Graybeal explains there are very few salaried or paid positions at disaster sites. He has been the only paid staff who assisted the Little Bear recovery effort. Volunteer coordinators, office managers, cooks, tool managers, team leaders, site assessors are all volunteer positions within the organization.
Employed as a county planner in North Carolina for more than 19 years, Graybeal brought extensive background preparation for his current responsibilities.
Graybeal was on site for several weeks and stayed until Samaritan’s Purse was no longer needed. It means he missed his six year old son’s birthday and his wedding anniversary. His wife and two sons are supportive of Graybeal’s deployment. “This is the longest deployment I’ve been on,” says Graybeal. His family knows he’s just a phone call away but it takes a family commitment to make his position effective.
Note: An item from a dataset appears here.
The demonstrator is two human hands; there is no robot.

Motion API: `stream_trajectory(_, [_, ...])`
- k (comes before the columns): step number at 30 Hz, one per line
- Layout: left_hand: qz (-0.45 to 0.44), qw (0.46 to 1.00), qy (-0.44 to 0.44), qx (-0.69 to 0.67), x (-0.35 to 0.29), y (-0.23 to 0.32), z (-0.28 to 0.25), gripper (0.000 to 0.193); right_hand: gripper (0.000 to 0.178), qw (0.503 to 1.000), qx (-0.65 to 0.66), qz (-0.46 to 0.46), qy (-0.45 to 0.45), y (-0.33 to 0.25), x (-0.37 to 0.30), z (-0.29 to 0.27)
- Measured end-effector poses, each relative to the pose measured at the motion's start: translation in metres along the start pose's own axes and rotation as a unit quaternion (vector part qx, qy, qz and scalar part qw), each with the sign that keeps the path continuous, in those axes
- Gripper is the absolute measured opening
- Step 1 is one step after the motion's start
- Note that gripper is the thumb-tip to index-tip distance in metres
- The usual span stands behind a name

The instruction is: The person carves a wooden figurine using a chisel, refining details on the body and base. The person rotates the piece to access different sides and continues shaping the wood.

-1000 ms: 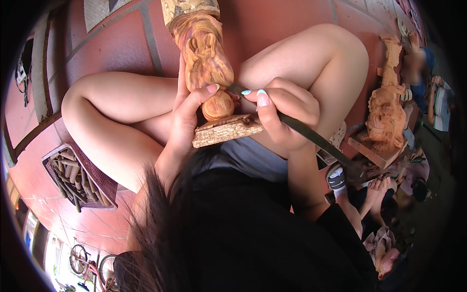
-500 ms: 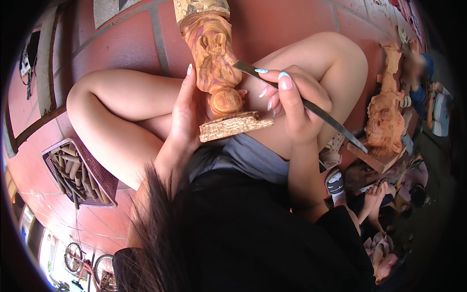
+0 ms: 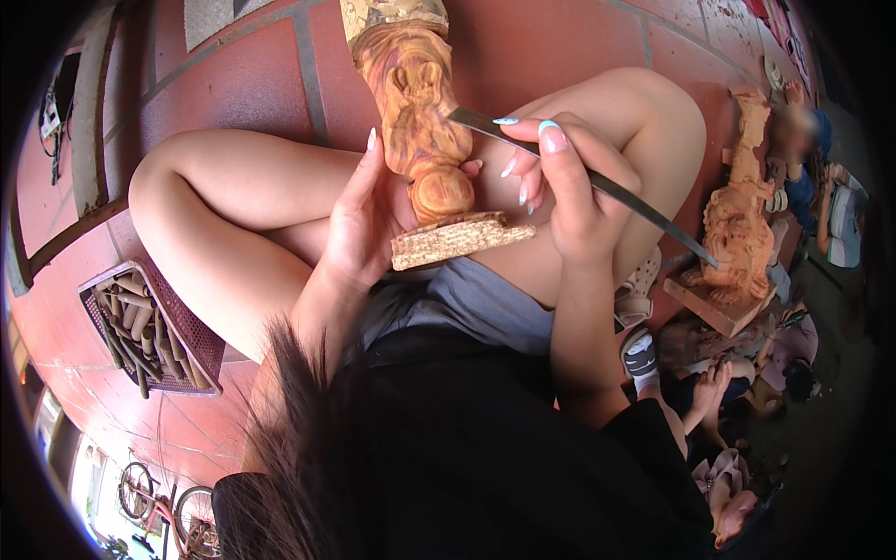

After they have signed up with the organization and have been cleared, volunteers are given the option of choosing how far they will travel when assistance is needed. References are required, and volunteers fund their own travel. They come from across the nation to assist. When they arrive, a place to sleep and three meals a day are offered. The Little Bear team members stayed at Angus Church and Bonita Park as their home base. A six-stall shower trailer was driven to the site and an office/supply trailer was provided by Samaritan’s Purse. Food was purchased by the organization and prepared by volunteers who remain at Angus Church while others dug through rubble, sift ashes and remove debris.
Volunteers who travel from across the nation stay as long as each one can. Whether it is a week or merely a few days, the system remains the same at each disaster, providing very little need for acclimation at each site. It’s a well-oiled machine.
Local residents are encouraged to join those who are deployed giving both sides an opportunity to meet new friends and participate in recovery efforts. Arriving in the morning, adults are required to sign a volunteer release and waiver form and are given a brief orientation. Orange shirts are offered as well as prayer, personal protective equipment and information about site safety. Sack lunches are provided and teams leave home base ready for work. Many times, a new Bible is offered by volunteers to those affected by disaster as part of the healing process.
After a long day of work, volunteers arrive back to the home site ready for a hearty meal. Following the meal is “share time” when volunteers speak about the day they’ve just experienced.
“Today we were able to give a homeowner a ring and some jewelry we found in the ashes. He told us in the course of the last two years his wife died of breast cancer, and his father died as well. He added that his house burned to the ground the same day as the death of his father in law. We were so glad we were able to give him back a small reminder of his wife.” Volunteers share poignant moments of their day, and report it’s one of their favorite moments of deployment.
Graybeal uses a special scripture from Hebrews 12 as his life’s goal. “It speaks about running the race set before us with endurance. I was raised up in a church and know there are those who are cheering me on. I’ll stay here until the job is finished.”